Copy all lines below exactly as written. Leave pictures out.

> _STORED DATA_:
★ ★ ★ ★
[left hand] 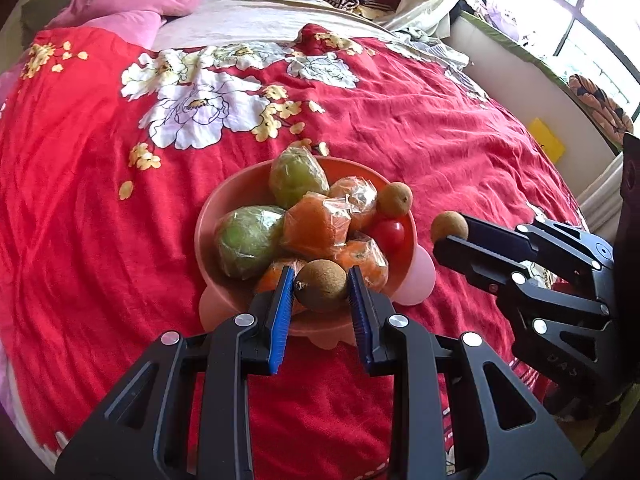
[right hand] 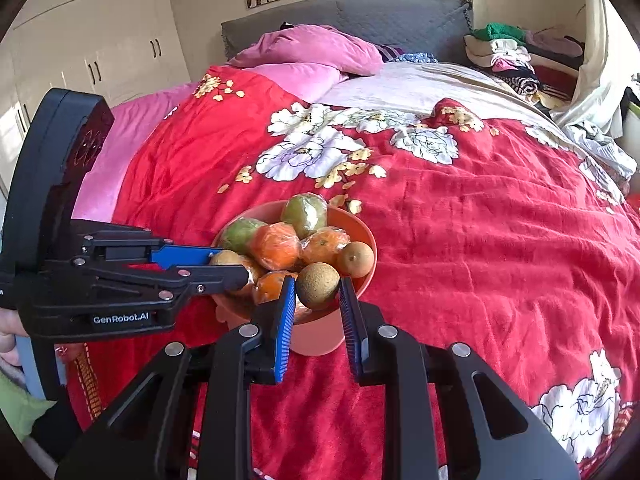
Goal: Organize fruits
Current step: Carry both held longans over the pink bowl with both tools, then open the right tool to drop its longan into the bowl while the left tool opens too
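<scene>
A salmon-pink bowl (left hand: 206, 224) (right hand: 320, 338) sits on the red flowered bedspread. It is piled with two green wrapped fruits (left hand: 248, 242), several wrapped oranges (left hand: 316, 224), a red tomato (left hand: 390, 234) and a small brown round fruit (left hand: 395, 199) (right hand: 355, 259). My left gripper (left hand: 320, 276) (right hand: 228, 265) is shut on another brown fruit (left hand: 320, 286) over the bowl's near edge. My right gripper (right hand: 318, 282) (left hand: 450, 236) is shut on a third brown fruit (right hand: 319, 285) (left hand: 450, 227), just right of the bowl in the left wrist view.
The bedspread (left hand: 400, 128) spreads wide around the bowl. Pink pillows (right hand: 312, 50) lie at the headboard, and folded clothes (right hand: 508, 54) are stacked at the far right corner. A person's hand (right hand: 8, 344) holds the left gripper's handle. White wardrobes (right hand: 100, 32) line the left wall.
</scene>
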`<state>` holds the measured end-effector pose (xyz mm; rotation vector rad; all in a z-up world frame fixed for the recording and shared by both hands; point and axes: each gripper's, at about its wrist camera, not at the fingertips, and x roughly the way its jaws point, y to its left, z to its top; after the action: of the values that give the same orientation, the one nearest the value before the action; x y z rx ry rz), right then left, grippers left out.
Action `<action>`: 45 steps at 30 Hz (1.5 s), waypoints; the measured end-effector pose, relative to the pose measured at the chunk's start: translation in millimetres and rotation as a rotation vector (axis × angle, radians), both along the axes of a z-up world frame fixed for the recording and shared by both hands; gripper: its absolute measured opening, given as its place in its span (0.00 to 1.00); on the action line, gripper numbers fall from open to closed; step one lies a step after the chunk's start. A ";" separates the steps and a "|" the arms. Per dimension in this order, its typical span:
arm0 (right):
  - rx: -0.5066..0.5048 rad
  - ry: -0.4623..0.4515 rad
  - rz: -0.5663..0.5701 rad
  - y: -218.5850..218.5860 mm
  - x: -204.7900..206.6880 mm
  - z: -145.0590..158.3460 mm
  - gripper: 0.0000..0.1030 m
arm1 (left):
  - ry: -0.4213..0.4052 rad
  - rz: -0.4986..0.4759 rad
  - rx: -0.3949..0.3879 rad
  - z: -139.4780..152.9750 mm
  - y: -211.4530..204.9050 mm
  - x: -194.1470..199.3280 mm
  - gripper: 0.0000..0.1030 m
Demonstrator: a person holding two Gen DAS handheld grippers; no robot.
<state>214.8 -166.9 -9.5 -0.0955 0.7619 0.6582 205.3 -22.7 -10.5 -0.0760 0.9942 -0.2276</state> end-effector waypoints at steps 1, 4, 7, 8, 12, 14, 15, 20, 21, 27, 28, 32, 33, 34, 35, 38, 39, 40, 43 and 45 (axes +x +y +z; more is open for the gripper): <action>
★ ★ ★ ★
> _TASK RESULT_:
[left hand] 
[right hand] 
Goal: Organize fruits
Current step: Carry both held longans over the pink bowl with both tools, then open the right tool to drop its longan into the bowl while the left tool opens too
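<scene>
A salmon-pink bowl (left hand: 206, 224) (right hand: 320, 338) sits on the red flowered bedspread. It is piled with two green wrapped fruits (left hand: 248, 242), several wrapped oranges (left hand: 316, 224), a red tomato (left hand: 390, 234) and a small brown round fruit (left hand: 395, 199) (right hand: 355, 259). My left gripper (left hand: 320, 276) (right hand: 228, 265) is shut on another brown fruit (left hand: 320, 286) over the bowl's near edge. My right gripper (right hand: 318, 282) (left hand: 450, 236) is shut on a third brown fruit (right hand: 319, 285) (left hand: 450, 227), just right of the bowl in the left wrist view.
The bedspread (left hand: 400, 128) spreads wide around the bowl. Pink pillows (right hand: 312, 50) lie at the headboard, and folded clothes (right hand: 508, 54) are stacked at the far right corner. A person's hand (right hand: 8, 344) holds the left gripper's handle. White wardrobes (right hand: 100, 32) line the left wall.
</scene>
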`<state>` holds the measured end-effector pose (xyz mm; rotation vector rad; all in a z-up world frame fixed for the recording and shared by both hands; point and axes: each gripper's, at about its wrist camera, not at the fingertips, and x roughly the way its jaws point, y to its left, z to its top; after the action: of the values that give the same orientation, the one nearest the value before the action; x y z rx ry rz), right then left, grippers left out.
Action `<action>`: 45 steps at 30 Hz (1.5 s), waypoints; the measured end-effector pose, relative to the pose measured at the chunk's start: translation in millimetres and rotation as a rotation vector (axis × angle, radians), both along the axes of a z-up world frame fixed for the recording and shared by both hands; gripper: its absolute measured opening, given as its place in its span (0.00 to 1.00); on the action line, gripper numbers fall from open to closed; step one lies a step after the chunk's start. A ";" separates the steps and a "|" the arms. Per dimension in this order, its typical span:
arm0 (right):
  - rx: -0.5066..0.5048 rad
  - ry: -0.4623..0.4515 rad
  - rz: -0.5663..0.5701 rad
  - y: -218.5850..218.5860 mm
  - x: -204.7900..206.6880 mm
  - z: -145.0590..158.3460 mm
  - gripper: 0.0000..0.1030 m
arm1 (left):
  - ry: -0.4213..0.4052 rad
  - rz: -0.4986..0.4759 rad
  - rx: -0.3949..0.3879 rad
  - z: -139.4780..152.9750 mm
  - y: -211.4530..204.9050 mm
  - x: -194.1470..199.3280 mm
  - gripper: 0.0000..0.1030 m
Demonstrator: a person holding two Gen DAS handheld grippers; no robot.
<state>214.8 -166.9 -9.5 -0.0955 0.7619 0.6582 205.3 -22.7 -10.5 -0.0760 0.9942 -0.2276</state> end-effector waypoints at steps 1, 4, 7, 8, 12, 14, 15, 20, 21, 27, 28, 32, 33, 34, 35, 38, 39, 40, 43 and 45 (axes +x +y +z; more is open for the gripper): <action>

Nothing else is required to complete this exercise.